- **THE PROBLEM**: Your answer should be the complete data, copied exactly.

- **GIVEN INFORMATION**:
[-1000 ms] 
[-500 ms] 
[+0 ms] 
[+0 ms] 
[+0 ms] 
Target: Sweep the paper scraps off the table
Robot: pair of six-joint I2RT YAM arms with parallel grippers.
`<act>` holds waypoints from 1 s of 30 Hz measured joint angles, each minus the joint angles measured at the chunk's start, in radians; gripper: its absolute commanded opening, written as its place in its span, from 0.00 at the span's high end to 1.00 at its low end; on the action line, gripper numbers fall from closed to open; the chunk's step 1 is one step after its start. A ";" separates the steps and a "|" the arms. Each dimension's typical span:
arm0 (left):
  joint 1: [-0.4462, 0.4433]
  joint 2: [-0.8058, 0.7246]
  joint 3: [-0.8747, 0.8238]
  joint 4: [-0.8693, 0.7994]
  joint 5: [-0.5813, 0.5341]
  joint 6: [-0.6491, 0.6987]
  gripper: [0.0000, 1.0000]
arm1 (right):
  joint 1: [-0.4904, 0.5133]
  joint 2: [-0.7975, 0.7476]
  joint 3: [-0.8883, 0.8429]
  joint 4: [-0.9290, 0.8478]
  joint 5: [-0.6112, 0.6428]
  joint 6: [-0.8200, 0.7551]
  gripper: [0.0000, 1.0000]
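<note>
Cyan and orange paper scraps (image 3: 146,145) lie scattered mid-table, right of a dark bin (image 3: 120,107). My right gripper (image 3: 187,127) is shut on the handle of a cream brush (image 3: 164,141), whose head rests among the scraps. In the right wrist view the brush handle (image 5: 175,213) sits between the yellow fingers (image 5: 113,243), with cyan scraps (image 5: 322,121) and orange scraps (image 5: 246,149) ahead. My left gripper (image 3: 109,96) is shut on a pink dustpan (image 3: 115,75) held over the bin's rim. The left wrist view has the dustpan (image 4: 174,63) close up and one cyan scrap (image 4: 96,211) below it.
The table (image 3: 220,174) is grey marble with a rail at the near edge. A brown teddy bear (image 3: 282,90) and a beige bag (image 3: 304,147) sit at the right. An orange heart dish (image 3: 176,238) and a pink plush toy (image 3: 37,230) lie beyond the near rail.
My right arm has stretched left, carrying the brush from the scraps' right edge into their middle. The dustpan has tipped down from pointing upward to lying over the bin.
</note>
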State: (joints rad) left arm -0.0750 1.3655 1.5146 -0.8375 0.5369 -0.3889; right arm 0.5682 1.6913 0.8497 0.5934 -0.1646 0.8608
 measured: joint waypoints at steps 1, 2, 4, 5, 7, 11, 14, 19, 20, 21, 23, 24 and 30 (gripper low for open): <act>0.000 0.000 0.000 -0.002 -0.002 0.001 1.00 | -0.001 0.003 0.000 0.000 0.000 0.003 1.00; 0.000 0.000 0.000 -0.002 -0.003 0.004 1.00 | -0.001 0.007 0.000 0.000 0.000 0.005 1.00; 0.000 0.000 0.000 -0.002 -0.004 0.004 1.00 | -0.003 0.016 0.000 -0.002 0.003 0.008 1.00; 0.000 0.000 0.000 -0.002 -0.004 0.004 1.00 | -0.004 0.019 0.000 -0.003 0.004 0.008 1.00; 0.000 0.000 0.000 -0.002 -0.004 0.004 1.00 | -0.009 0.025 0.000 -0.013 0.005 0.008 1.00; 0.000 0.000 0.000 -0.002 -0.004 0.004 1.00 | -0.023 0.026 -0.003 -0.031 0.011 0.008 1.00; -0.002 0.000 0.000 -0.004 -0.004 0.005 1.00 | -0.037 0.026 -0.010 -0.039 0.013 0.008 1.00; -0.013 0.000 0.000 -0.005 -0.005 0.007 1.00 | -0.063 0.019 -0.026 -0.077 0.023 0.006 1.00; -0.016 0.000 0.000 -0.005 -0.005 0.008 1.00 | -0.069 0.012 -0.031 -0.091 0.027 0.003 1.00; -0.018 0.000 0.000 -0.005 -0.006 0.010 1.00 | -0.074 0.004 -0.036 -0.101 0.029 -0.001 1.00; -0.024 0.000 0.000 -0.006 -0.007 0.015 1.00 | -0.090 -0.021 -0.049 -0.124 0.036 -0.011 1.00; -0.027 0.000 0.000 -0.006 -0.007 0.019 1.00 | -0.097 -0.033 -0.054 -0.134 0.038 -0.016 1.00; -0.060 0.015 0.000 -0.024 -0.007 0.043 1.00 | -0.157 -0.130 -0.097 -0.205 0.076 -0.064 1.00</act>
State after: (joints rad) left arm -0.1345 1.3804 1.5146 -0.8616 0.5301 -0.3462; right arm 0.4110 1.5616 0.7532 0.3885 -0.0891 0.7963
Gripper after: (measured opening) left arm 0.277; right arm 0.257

- **REPLY TO THE TASK**:
[-1000 ms] 
[-500 ms] 
[+0 ms] 
[+0 ms] 
[+0 ms] 
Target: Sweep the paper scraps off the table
Robot: pair of six-joint I2RT YAM arms with parallel grippers.
`<act>` holds waypoints from 1 s of 30 Hz measured joint angles, each minus the joint angles measured at the chunk's start, in radians; gripper: its absolute commanded opening, written as its place in its span, from 0.00 at the span's high end to 1.00 at its low end; on the action line, gripper numbers fall from closed to open; the chunk's step 1 is one step after its start. A ";" separates the steps and a "|" the arms. Each dimension's typical span:
arm0 (left):
  joint 1: [-0.4462, 0.4433]
  joint 2: [-0.8058, 0.7246]
  joint 3: [-0.8747, 0.8238]
  joint 4: [-0.8693, 0.7994]
  joint 5: [-0.5813, 0.5341]
  joint 6: [-0.6491, 0.6987]
  gripper: [0.0000, 1.0000]
arm1 (right):
  joint 1: [-0.4904, 0.5133]
  joint 2: [-0.7975, 0.7476]
  joint 3: [-0.8883, 0.8429]
  joint 4: [-0.9290, 0.8478]
  joint 5: [-0.6112, 0.6428]
  joint 6: [-0.8200, 0.7551]
  gripper: [0.0000, 1.0000]
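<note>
Cyan and orange paper scraps (image 3: 146,145) lie scattered mid-table, right of a dark bin (image 3: 120,107). My right gripper (image 3: 187,127) is shut on the handle of a cream brush (image 3: 164,141), whose head rests among the scraps. In the right wrist view the brush handle (image 5: 175,213) sits between the yellow fingers (image 5: 113,243), with cyan scraps (image 5: 322,121) and orange scraps (image 5: 246,149) ahead. My left gripper (image 3: 109,96) is shut on a pink dustpan (image 3: 115,75) held over the bin's rim. The left wrist view has the dustpan (image 4: 174,63) close up and one cyan scrap (image 4: 96,211) below it.
The table (image 3: 220,174) is grey marble with a rail at the near edge. A brown teddy bear (image 3: 282,90) and a beige bag (image 3: 304,147) sit at the right. An orange heart dish (image 3: 176,238) and a pink plush toy (image 3: 37,230) lie beyond the near rail.
My right arm has stretched left, carrying the brush from the scraps' right edge into their middle. The dustpan has tipped down from pointing upward to lying over the bin.
</note>
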State: (joints rad) left arm -0.0750 1.3655 1.5146 -0.8375 0.5369 -0.3889; right arm 0.5682 1.6913 0.8497 0.5934 -0.1646 0.8608
 measured: joint waypoints at steps 1, 2, 4, 5, 7, 11, 14, 19, 20, 21, 23, 24 and 30 (gripper low for open): <act>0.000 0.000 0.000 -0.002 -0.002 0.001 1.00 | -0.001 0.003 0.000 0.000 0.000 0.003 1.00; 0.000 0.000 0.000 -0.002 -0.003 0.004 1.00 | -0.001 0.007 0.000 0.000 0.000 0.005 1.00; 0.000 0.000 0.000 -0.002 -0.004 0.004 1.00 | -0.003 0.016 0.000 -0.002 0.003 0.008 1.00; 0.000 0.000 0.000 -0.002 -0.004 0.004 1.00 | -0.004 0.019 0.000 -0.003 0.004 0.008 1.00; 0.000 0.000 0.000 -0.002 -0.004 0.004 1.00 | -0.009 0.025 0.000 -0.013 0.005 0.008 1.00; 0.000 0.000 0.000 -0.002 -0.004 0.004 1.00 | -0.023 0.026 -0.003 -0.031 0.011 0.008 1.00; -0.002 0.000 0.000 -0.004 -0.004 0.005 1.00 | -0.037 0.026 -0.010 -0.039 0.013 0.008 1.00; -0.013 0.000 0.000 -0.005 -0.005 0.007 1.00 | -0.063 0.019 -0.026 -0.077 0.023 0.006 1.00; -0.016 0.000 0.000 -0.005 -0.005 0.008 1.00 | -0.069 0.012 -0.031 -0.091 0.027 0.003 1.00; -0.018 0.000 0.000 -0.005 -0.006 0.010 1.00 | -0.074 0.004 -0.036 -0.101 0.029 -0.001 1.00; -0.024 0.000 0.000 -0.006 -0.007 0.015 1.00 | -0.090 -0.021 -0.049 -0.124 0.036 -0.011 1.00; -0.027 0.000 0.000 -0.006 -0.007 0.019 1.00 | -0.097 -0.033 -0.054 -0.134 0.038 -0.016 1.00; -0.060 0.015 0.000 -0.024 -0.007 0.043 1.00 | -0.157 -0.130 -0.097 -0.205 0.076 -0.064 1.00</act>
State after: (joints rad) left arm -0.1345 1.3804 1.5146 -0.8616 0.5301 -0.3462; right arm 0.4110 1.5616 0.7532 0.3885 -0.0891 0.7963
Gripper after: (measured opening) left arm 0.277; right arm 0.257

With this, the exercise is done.